-- Opening Marker --

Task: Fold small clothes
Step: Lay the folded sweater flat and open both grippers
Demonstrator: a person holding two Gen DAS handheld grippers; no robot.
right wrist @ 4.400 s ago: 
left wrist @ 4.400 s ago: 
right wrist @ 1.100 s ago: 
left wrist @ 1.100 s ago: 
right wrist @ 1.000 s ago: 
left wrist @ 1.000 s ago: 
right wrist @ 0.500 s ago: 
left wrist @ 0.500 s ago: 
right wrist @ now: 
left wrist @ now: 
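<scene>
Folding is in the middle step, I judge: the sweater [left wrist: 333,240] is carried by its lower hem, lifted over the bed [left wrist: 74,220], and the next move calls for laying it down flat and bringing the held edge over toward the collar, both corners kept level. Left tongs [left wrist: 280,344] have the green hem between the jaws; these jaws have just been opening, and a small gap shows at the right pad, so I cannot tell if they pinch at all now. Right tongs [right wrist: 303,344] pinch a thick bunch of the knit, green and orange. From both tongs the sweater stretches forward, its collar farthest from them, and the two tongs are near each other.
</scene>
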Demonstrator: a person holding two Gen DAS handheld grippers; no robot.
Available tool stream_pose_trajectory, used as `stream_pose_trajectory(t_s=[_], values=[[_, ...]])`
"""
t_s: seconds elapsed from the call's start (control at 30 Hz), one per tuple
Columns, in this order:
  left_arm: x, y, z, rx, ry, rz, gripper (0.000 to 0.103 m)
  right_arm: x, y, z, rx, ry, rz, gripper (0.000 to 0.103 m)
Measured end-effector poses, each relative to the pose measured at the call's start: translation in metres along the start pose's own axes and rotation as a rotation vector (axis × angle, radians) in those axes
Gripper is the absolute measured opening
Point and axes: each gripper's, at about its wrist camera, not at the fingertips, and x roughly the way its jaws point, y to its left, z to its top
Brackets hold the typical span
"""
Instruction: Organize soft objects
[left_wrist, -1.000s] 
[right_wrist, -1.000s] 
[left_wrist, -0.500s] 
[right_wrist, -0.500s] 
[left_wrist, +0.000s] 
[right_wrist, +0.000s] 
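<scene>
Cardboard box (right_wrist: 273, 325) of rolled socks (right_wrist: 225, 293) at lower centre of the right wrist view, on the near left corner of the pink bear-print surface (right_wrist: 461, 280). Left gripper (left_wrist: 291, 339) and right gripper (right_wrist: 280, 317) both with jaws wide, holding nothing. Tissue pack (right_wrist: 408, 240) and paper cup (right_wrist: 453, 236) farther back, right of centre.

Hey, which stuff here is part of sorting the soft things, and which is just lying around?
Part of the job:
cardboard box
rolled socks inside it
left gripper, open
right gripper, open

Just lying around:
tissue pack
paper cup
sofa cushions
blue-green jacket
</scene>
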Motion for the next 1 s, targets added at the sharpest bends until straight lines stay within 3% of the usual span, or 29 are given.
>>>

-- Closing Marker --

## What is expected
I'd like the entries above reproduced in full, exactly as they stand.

## Exercise output
Task: Fold small clothes
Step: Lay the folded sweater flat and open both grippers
Demonstrator: a person holding two Gen DAS handheld grippers; no robot.
right wrist @ 4.400 s ago: 
left wrist @ 4.400 s ago: 
right wrist @ 1.100 s ago: 
left wrist @ 1.100 s ago: 
right wrist @ 1.000 s ago: 
left wrist @ 1.000 s ago: 
right wrist @ 0.500 s ago: 
left wrist @ 0.500 s ago: 
right wrist @ now: 
left wrist @ now: 
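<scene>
Folding is in the middle step, I judge: the sweater [left wrist: 333,240] is carried by its lower hem, lifted over the bed [left wrist: 74,220], and the next move calls for laying it down flat and bringing the held edge over toward the collar, both corners kept level. Left tongs [left wrist: 280,344] have the green hem between the jaws; these jaws have just been opening, and a small gap shows at the right pad, so I cannot tell if they pinch at all now. Right tongs [right wrist: 303,344] pinch a thick bunch of the knit, green and orange. From both tongs the sweater stretches forward, its collar farthest from them, and the two tongs are near each other.
</scene>
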Demonstrator: a person holding two Gen DAS handheld grippers; no robot.
Available tool stream_pose_trajectory, used as `stream_pose_trajectory(t_s=[_], values=[[_, ...]])`
"""
t_s: seconds elapsed from the call's start (control at 30 Hz), one per tuple
Columns, in this order:
  left_arm: x, y, z, rx, ry, rz, gripper (0.000 to 0.103 m)
  right_arm: x, y, z, rx, ry, rz, gripper (0.000 to 0.103 m)
Measured end-effector poses, each relative to the pose measured at the call's start: translation in metres along the start pose's own axes and rotation as a rotation vector (axis × angle, radians) in those axes
Gripper is the absolute measured opening
Point and axes: each gripper's, at about its wrist camera, not at the fingertips, and x roughly the way its jaws point, y to its left, z to its top
Brackets hold the typical span
"""
Instruction: Organize soft objects
[left_wrist, -1.000s] 
[right_wrist, -1.000s] 
[left_wrist, -0.500s] 
[right_wrist, -0.500s] 
[left_wrist, +0.000s] 
[right_wrist, +0.000s] 
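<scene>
Cardboard box (right_wrist: 273, 325) of rolled socks (right_wrist: 225, 293) at lower centre of the right wrist view, on the near left corner of the pink bear-print surface (right_wrist: 461, 280). Left gripper (left_wrist: 291, 339) and right gripper (right_wrist: 280, 317) both with jaws wide, holding nothing. Tissue pack (right_wrist: 408, 240) and paper cup (right_wrist: 453, 236) farther back, right of centre.

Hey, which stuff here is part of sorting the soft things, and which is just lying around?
Part of the job:
cardboard box
rolled socks inside it
left gripper, open
right gripper, open

Just lying around:
tissue pack
paper cup
sofa cushions
blue-green jacket
</scene>
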Motion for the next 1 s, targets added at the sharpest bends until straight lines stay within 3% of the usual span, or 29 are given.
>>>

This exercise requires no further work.